Primeiramente, oportuno esclarecer, os direitos previstos na proposta de decreto de indulto não alcançam definitivamente as pessoas condenadas por crime de tortura, terrorismo ou tráfico de drogas; por crime hediondo; por crimes definidos no Código Penal Militar. Neste particular, não há novidade, se compararmos a atual proposta com os decretos expedidos anteriormente.
De outro norte, respeitados os limites deste espaço, cabe registrar aqui algumas propostas realmente novas como, por exemplo, a possibilidade de concessão de indulto para pessoas condenadas, desde que a pena privativa de liberdade seja superior a oito e não superior a doze anos, em regime fechado ou semiaberto, que tenham cumprido um terço ou metade da pena (reincidentes), e que tenham obtido resultado favorável ao ingresso em instituição de ensino superior, reconhecida pelo Ministério da Educação. Tal proposta tem por objetivo o fomento da educação nas prisões e estímulo aos apenados, via do estudo, a fim de reduzir a vulnerabilidade do sistema carcerário.
Merece destaque também a criação de um dispositivo específico para permitir indulto às pessoas condenadas à pena privativa de liberdade sob o regime aberto, que tenham cumprido, presas provisoriamente, um quarto da pena, ou um terço, se reincidentes.
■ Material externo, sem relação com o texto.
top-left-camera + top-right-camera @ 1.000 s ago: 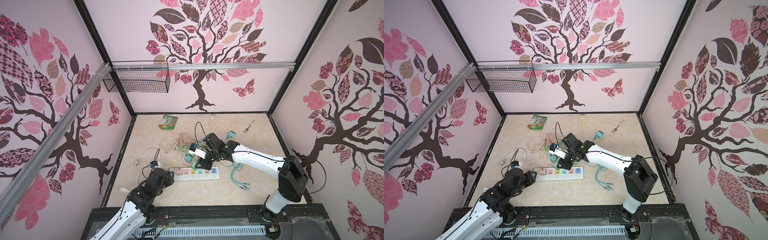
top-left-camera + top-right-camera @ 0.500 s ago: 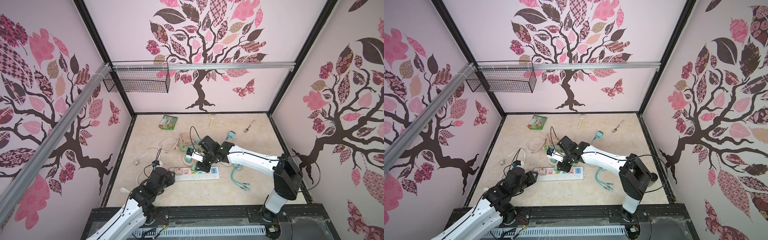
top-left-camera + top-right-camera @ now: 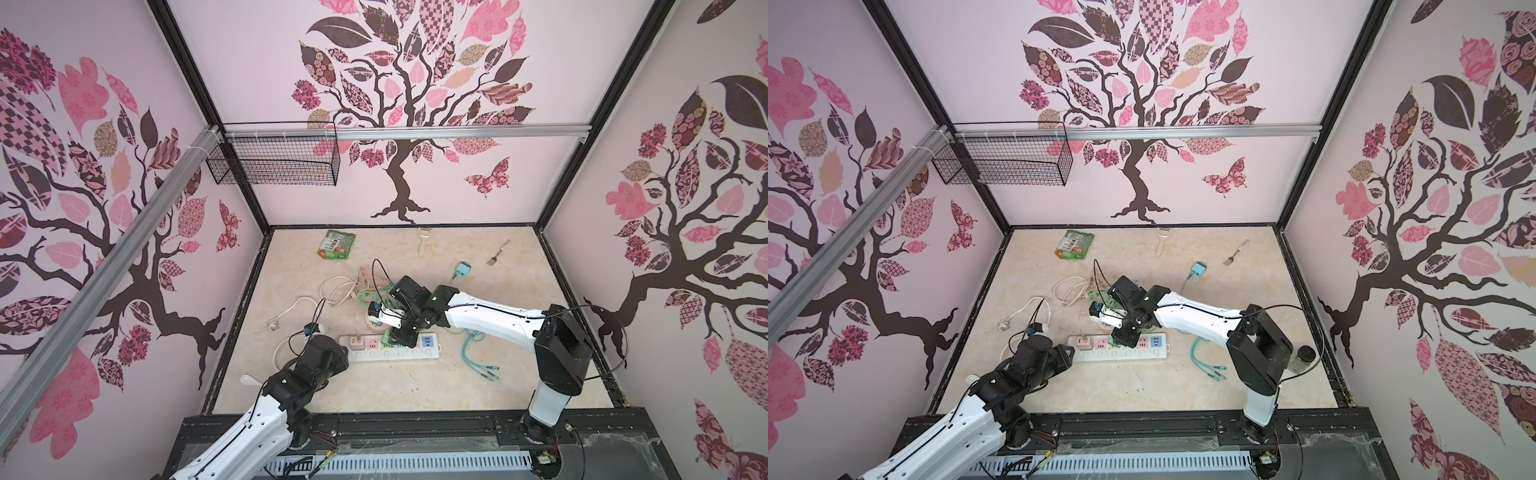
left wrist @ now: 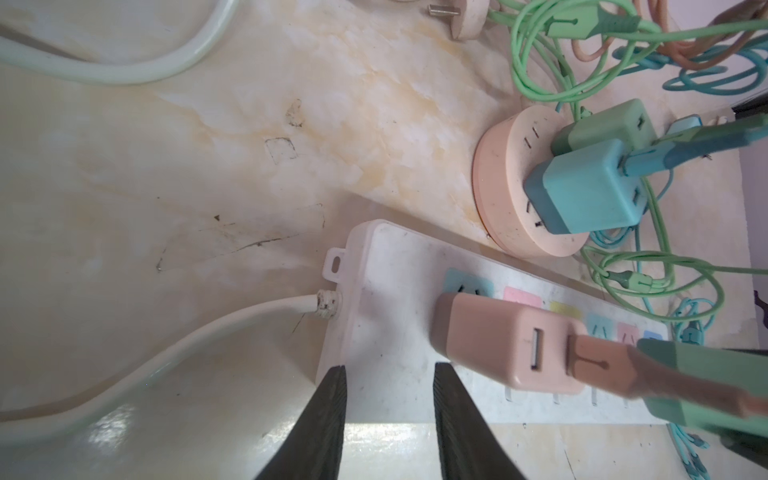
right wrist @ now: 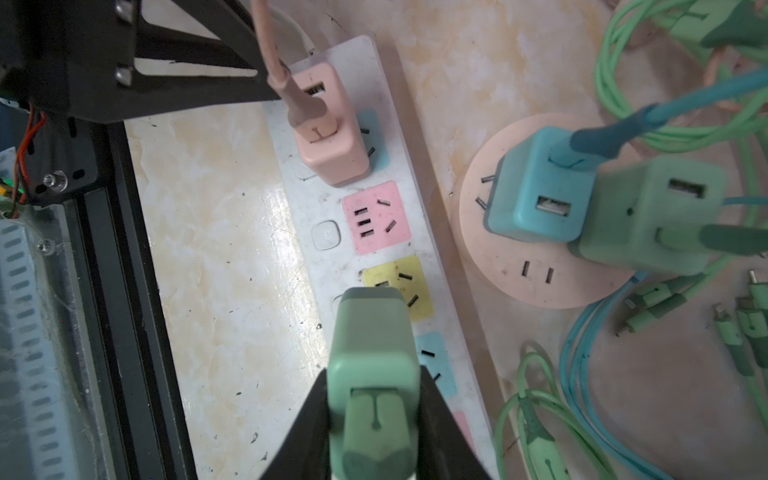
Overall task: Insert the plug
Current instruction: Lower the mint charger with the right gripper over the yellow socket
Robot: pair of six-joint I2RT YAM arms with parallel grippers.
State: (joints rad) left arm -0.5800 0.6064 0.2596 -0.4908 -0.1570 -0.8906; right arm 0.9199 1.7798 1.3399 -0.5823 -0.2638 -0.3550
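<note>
The green plug (image 5: 370, 328) is clamped between the fingers of the right gripper (image 5: 372, 374), standing over the yellow socket (image 5: 409, 286) of the white power strip (image 5: 307, 195); whether its prongs are in cannot be told. The left gripper (image 4: 388, 374) hangs with its fingers apart and empty over the strip's cord end, just beside a pink plug (image 4: 507, 349) seated in the end socket. A round pink socket block (image 5: 536, 274) lies beside the strip.

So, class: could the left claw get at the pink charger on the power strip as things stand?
Probably yes. The left claw hovers over the power strip, beside the pink charger, nothing between; the right claw with its green charger is farther along.
</note>
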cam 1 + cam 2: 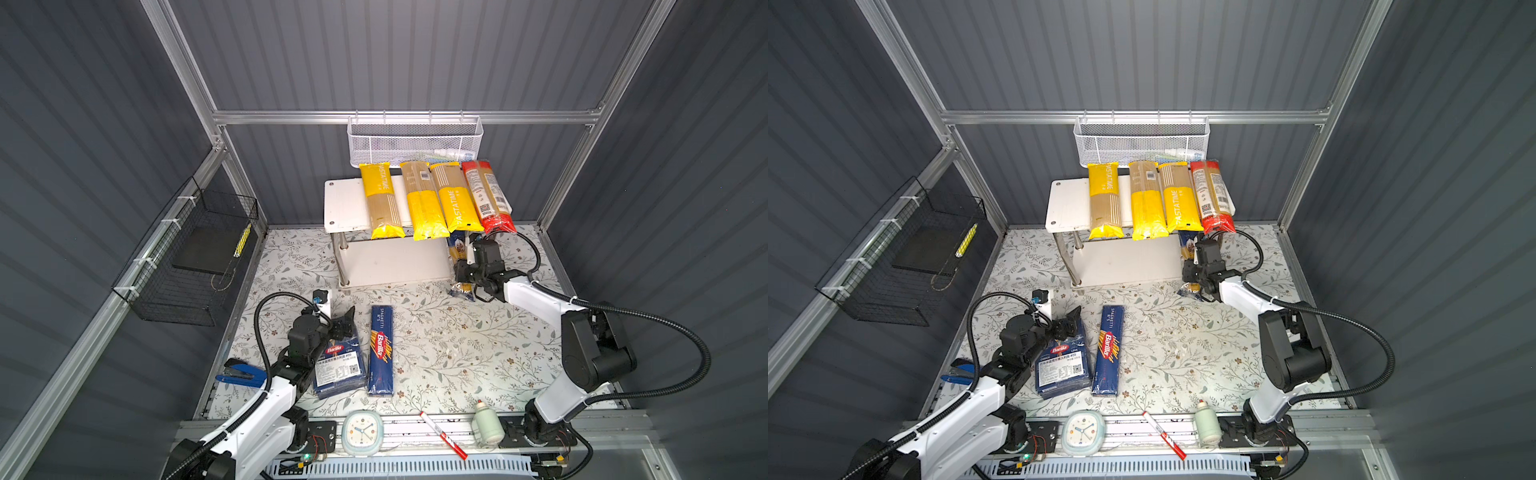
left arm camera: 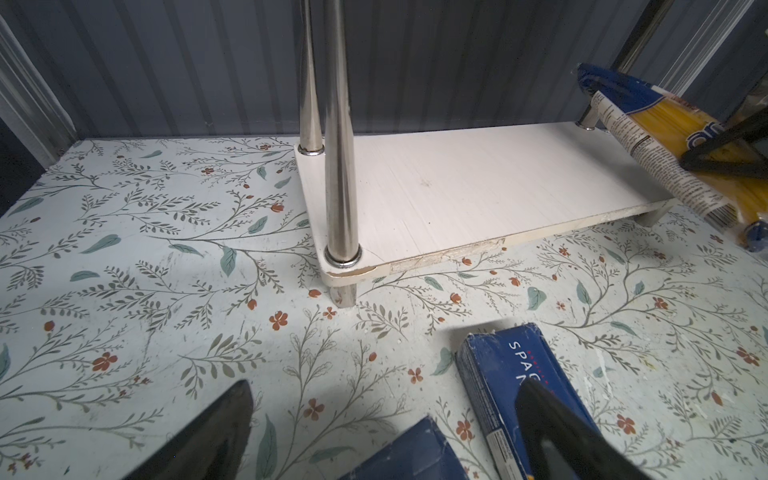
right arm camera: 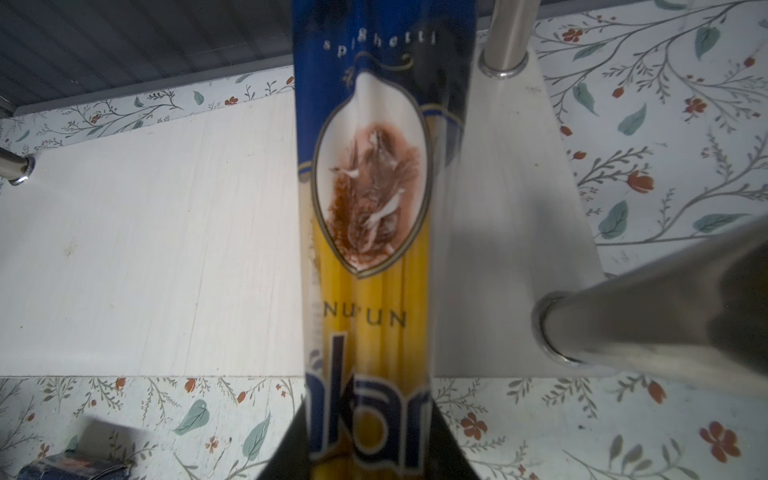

O objetivo dessa proposta, evidentemente justa, é o de reparar as distorções causadas aos indivíduos que têm suprimidas suas liberdades durante a prisão provisória (processual), em regime análogo ao fechado - e por muitas vezes até pior do que esse – mas que, quando condenados, o são em regime aberto de cumprimento de pena, sabidamente a ser cumprida em albergues e não na prisão.
Para controle da ansiedade anteriormente referida, importante destacar que o número de pessoas favorecidas com o indulto tem sido insignificante no universo das pessoas encarceradas, porquanto, em todo o país, segundo dados da ouvidoria do Departamento Penitenciário Nacional (DEPEN), em 2005, foram deferidos 1.505 indultos; em 2006, 3.527; em 2007, 1.730 e, em 2008, 3.307. Realmente é muito pouco, se considerada a população carcerária brasileira que está prestes a atingir 500.000 presos.
Por derradeiro, muito mais do que esperar ansiosamente pelo indulto como alternativa viável de solução parcial do grave problema da superlotação carcerária, necessário crescer na consciência de cada um de nós, como forma de dignificar o cárcere, a importância da aplicação das alternativas penais, máxime das sanções comunitárias, e seu emolduramento numa política criminal e penitenciária que, sob o signo da proporcionalidade (entre a pena e a gravidade da infração) e da solidariedade compartilhada, seja fundamentada no ideário da promoção dos direitos humanos. Importa buscar, à luz da experiência do passado e do presente, e sem perder a capacidade de crer e de sonhar, uma resposta convincente ao enigma da pena.